Supplied entries:
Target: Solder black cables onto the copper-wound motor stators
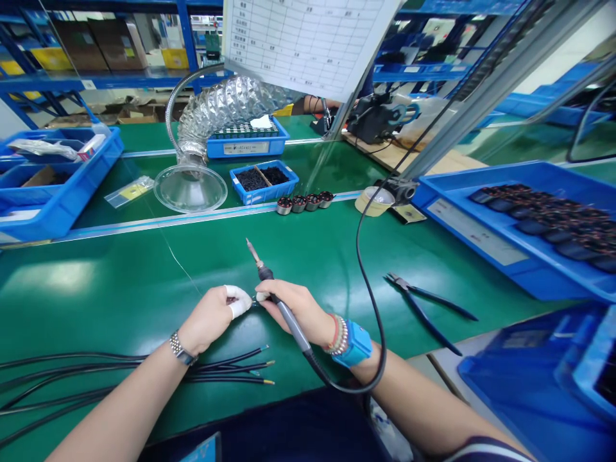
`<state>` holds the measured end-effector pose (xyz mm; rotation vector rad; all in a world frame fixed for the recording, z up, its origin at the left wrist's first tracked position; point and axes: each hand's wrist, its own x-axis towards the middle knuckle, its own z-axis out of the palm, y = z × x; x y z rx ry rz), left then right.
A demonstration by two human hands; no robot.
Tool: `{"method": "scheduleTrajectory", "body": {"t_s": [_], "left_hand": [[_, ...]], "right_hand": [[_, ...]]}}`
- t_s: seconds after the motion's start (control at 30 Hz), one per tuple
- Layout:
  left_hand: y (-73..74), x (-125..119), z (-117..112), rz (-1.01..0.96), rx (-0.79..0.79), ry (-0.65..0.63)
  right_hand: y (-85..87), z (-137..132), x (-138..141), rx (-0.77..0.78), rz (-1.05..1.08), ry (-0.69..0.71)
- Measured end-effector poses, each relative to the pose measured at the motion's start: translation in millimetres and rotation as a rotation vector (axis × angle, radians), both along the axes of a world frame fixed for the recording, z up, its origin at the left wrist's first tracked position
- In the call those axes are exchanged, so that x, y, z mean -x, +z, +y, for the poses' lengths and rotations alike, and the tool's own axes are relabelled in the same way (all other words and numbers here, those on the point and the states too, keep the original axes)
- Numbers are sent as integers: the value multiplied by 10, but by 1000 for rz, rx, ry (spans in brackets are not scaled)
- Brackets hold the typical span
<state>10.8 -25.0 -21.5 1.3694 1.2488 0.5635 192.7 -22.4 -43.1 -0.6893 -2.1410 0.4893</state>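
Observation:
My right hand (299,309) is wrapped round a soldering iron (294,326), its bare tip pointing up and away over the bench. Its thumb and index fingertips also come close to the left fingertips. White finger covers sit on my left hand (217,316), which is closed in a pinch. Between the two hands shows a tiny dark piece (255,300), too small to name. A thin silvery wire (179,262) runs down towards the left hand; whether the fingers hold it is hidden. Black cables (231,369) with stripped, coloured ends lie below the left wrist.
Cutting pliers (409,292) lie right of my hands. Several round wound parts (299,204) stand in a row beyond, beside a small blue bin (264,186) and a fume funnel (190,190). A large blue tray (481,234) is at right. The iron's cord (362,256) loops over my right forearm.

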Motion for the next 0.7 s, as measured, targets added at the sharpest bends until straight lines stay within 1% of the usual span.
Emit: {"method": "scheduleTrajectory", "body": {"t_s": [0.33,0.53,0.7], "left_hand": [[-6,-3,6,4,7,-3],[17,2,-7,-32,25,-7],[62,12,-7,-50,51,-8]], "right_hand": [[-16,18,-11,0,7,6],[-41,43,-10,-24,-82,67],[-36,57,11,-19,-137,59]]}}
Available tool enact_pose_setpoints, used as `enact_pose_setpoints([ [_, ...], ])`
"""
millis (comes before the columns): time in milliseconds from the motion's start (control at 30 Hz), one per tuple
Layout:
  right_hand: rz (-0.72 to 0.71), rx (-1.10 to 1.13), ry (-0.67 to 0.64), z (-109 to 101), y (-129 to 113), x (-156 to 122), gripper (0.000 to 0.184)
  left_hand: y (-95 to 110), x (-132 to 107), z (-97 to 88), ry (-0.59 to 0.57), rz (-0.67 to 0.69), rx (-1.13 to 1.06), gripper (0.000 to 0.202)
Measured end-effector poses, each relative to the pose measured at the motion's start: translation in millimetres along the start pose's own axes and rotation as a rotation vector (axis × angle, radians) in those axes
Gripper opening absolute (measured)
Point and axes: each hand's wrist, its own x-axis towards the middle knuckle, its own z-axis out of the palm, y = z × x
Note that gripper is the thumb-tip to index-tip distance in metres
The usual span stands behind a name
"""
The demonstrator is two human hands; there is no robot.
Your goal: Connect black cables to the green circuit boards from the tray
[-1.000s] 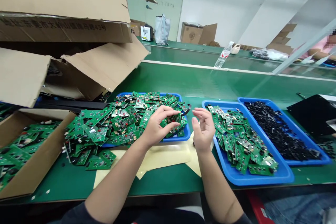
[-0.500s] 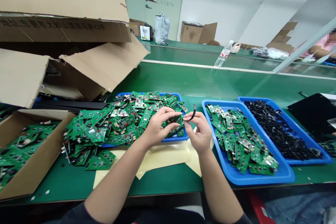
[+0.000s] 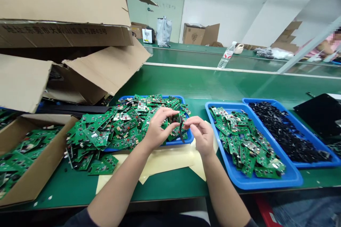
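Observation:
My left hand grips a green circuit board low over a heaped blue tray. My right hand pinches a thin curved black strip, whose lower part hangs against the board's edge. The two hands nearly meet there, and the fingers hide much of the board. A large pile of green circuit boards fills the blue tray and spills onto the green bench on its left. Beneath my wrists lie cream sheets.
To the right stand a blue tray of sorted boards and a blue tray of small black parts. A cardboard box holds more boards at left, under large flaps. A co-worker sits beyond a further bench.
My right hand has brought the black strip down and left, from above the board to against its edge. The hands have moved closer together.

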Motion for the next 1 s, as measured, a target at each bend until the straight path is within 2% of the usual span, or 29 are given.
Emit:
enact_pose_setpoints([
  [100,0.245,0.142,0.02,1.3,0.5,2.0,0.014,1.1,-0.5,1.6,0.0,0.071,0.07,0.024],
  [267,0.448,0.259,-0.041,1.8,-0.3,4.2,0.024,1.7,-0.1,2.2,0.009,0.125,0.093,0.024],
  [367,0.565,0.413,-0.076,1.9,1.7,3.8,0.028,1.5,-0.3,1.3,-0.006,0.104,0.062,0.023],
  [500,0.703,0.583,-0.13,1.2,3.3,4.1,0.033,0.3,-1.3,1.5,-0.056,0.001,-0.037,0.02],
  [667,0.732,0.582,-0.182,-1.6,1.7,5.4,0.035,-0.7,-1.7,2.7,-0.112,-0.143,-0.211,0.021],
  [867,0.64,0.402,-0.121,-1.1,1.6,6.2,0.029,5.4,-1.7,2.2,-0.243,-0.317,-0.297,0.026],
  [1000,0.562,0.222,-0.098,-0.1,0.5,6.6,0.022,11.2,0.5,2.2,-0.303,-0.324,-0.246,0.031],
])
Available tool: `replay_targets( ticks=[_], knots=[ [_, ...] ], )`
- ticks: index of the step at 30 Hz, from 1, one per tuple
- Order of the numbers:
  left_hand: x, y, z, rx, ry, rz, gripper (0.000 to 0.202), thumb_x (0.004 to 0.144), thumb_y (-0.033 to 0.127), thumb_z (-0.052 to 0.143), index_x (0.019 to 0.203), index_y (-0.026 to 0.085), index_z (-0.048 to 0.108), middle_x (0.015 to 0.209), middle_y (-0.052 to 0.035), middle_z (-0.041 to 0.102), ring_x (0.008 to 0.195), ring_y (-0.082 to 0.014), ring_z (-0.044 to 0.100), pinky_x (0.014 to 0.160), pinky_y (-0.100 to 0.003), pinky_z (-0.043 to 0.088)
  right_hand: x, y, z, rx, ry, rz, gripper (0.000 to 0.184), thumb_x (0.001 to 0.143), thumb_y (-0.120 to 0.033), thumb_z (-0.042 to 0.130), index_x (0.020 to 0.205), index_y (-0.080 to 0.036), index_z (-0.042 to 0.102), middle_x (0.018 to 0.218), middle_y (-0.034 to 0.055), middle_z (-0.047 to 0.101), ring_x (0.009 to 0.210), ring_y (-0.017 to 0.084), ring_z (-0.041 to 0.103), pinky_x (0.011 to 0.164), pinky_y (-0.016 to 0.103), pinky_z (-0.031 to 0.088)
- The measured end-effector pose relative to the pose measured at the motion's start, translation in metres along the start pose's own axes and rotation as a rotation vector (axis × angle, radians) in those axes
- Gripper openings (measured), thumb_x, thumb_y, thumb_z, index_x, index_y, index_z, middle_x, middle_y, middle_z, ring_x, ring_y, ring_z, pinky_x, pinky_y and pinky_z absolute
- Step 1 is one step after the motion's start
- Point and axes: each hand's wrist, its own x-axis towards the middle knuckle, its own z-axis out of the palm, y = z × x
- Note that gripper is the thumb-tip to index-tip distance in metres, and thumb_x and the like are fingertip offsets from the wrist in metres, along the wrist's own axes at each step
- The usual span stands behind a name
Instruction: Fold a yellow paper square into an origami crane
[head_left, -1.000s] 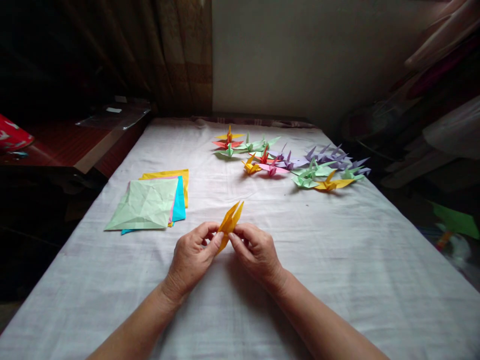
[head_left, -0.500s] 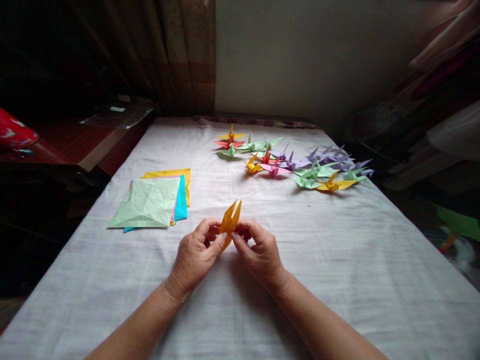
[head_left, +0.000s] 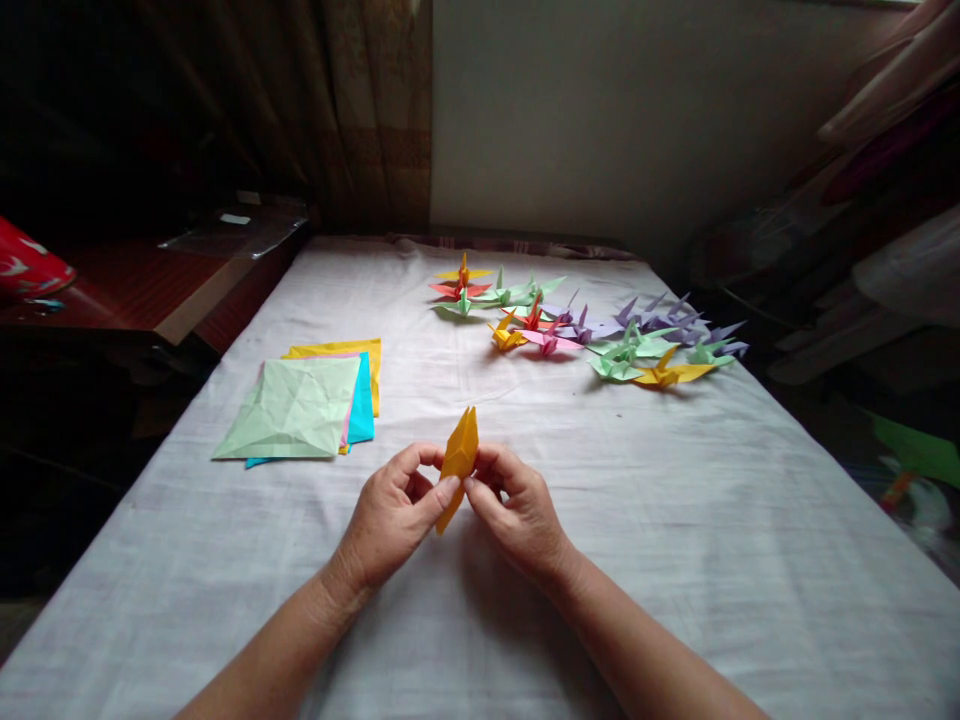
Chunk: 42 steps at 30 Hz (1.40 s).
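Note:
A folded yellow origami paper (head_left: 460, 452), long and narrow with pointed ends, is held upright between my two hands over the cloth. My left hand (head_left: 401, 505) pinches its left side, the thumb lying across the lower front. On the other side, my right hand (head_left: 519, 508) grips the right edge between thumb and fingers. The fingertips behind the paper are partly hidden. To the left of my hands lies a stack of paper sheets (head_left: 300, 405), pale green on top with blue, pink and yellow edges below.
Several folded paper cranes (head_left: 550, 342) in mixed colours stand at the back right of the white cloth (head_left: 675, 560). A brown wooden surface (head_left: 180, 290) at the left bears a clear plastic bag (head_left: 240, 235) and a red object (head_left: 30, 262). Hanging fabric (head_left: 907, 240) is at the right.
The yellow paper's two upper points were spread apart and are now together, showing a flat diamond-like face. Both hands keep their hold in nearly the same place.

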Motion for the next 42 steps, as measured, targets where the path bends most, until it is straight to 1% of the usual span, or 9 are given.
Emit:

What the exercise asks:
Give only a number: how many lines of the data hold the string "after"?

Solved problem:
2